Gabriel Boric, the left-wing president of Chile, said his government would “not recognise any result that is not verifiable”, urging Venezuela to provide “total transparency of the election records and the process”.

In response to the international outcry, Maduro announced it would withdraw its diplomats from seven Latin American countries, including Panama, Peru, Chile and Argentina.

Opposition leaders also accused Maduro’s allies of attempting to surround the Argentinian embassy in Caracas, where certain political figures had taken refuge.

Eric Farnsworth, the vice president of the Americas Society/Council of the Americas (AS/COA), told Al Jazeera that the international community ultimately has relatively little power over what happens next with the election results.

“The reality is, he [Maduro] does control the courts.

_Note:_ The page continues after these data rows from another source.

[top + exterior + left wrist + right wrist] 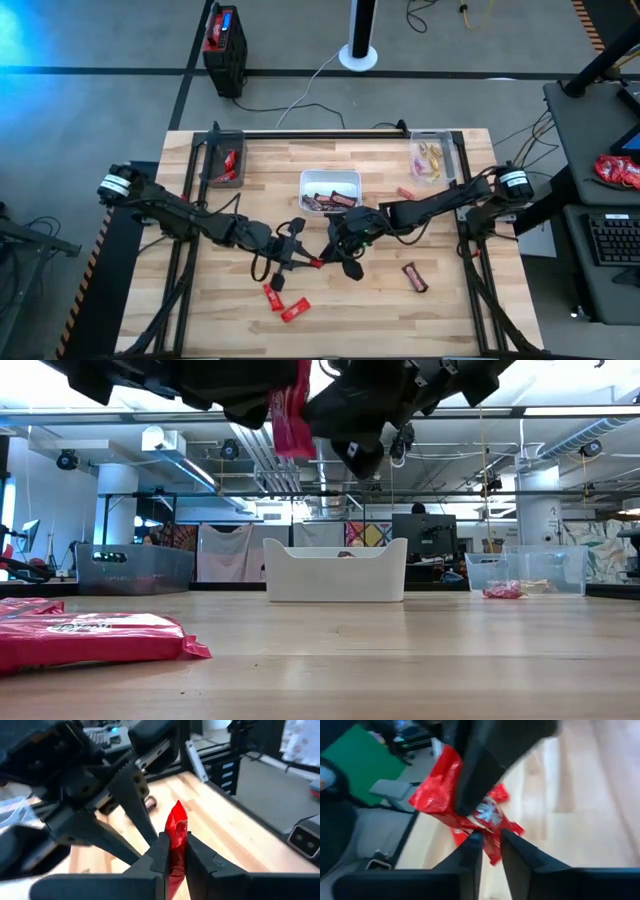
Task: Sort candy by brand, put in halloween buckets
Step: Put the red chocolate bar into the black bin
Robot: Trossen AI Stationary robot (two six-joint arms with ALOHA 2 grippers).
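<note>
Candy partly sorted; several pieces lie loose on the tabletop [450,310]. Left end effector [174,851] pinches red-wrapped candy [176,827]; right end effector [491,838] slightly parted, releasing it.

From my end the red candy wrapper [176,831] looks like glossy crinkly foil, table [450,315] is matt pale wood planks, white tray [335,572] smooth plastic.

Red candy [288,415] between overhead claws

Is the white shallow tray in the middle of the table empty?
No, the white shallow tray holds several dark brown bars.
</note>
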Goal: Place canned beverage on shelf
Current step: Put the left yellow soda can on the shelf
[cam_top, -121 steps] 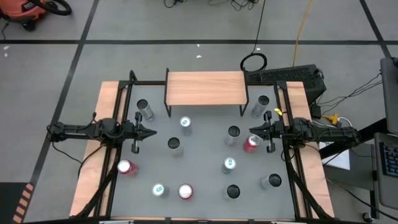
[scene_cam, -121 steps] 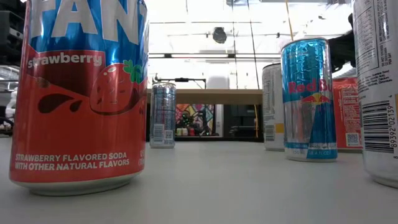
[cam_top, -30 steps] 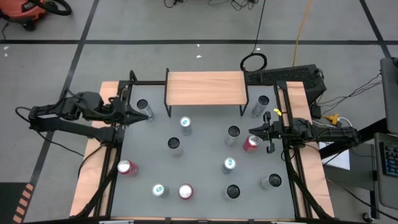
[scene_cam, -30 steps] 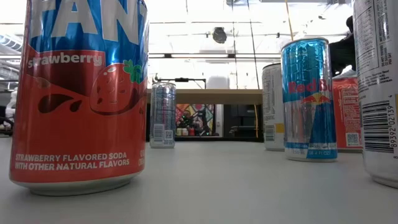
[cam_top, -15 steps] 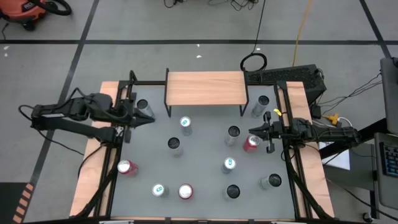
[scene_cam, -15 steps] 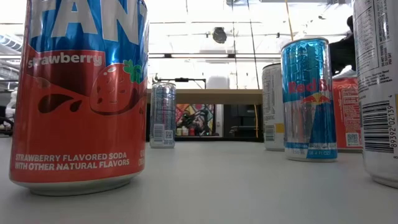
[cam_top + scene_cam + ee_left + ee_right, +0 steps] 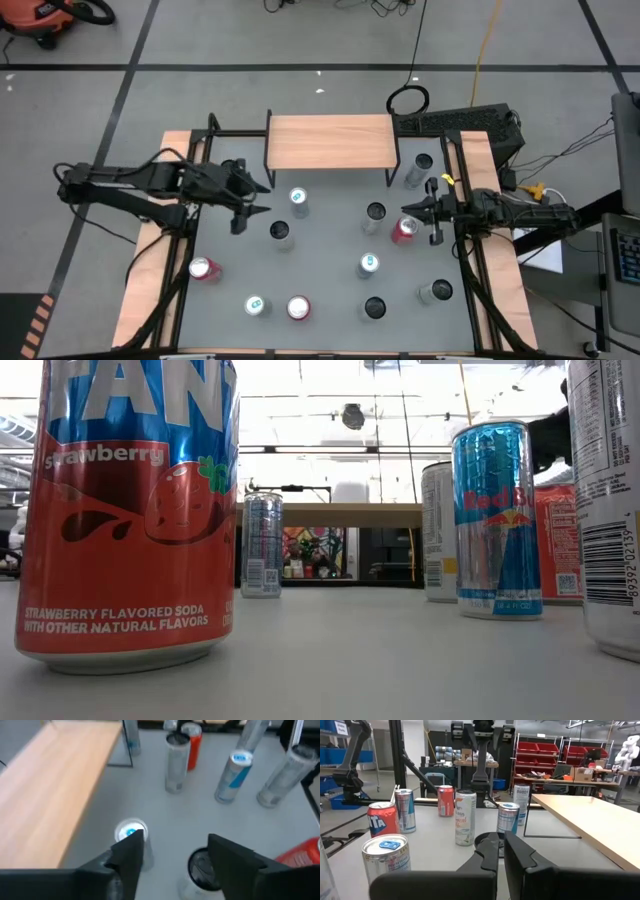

He controls the electoral system,” Farnsworth explained, adding that Maduro also has good relations with the military.

“So there’s not a whole lot of leverage that the international community maintains at this point in terms of Venezuela, particularly when we understand that there are some countries around the region, such as Cuba, and around the world, like China, which continue to support the Maduro regime.”

Still, Farnsworth said international pressure could help defuse a potentially volatile situation — and ensure the safety of key members of the opposition.

“We have to be really careful that this does not get out of control, and I think the international community really has a role to play in saying, ‘Look, just because somebody ran for president does not put a target on their back.’ Their lives and their families need to be protected.”

He also anticipates the election crisis will trigger another exodus from Venezuela, as people seek economic stability and political freedom elsewhere.

“If you take hope away from those who have remained, they really face a question: Is it worth it to stay in Venezuela? Or should they seek their fortunes elsewhere?”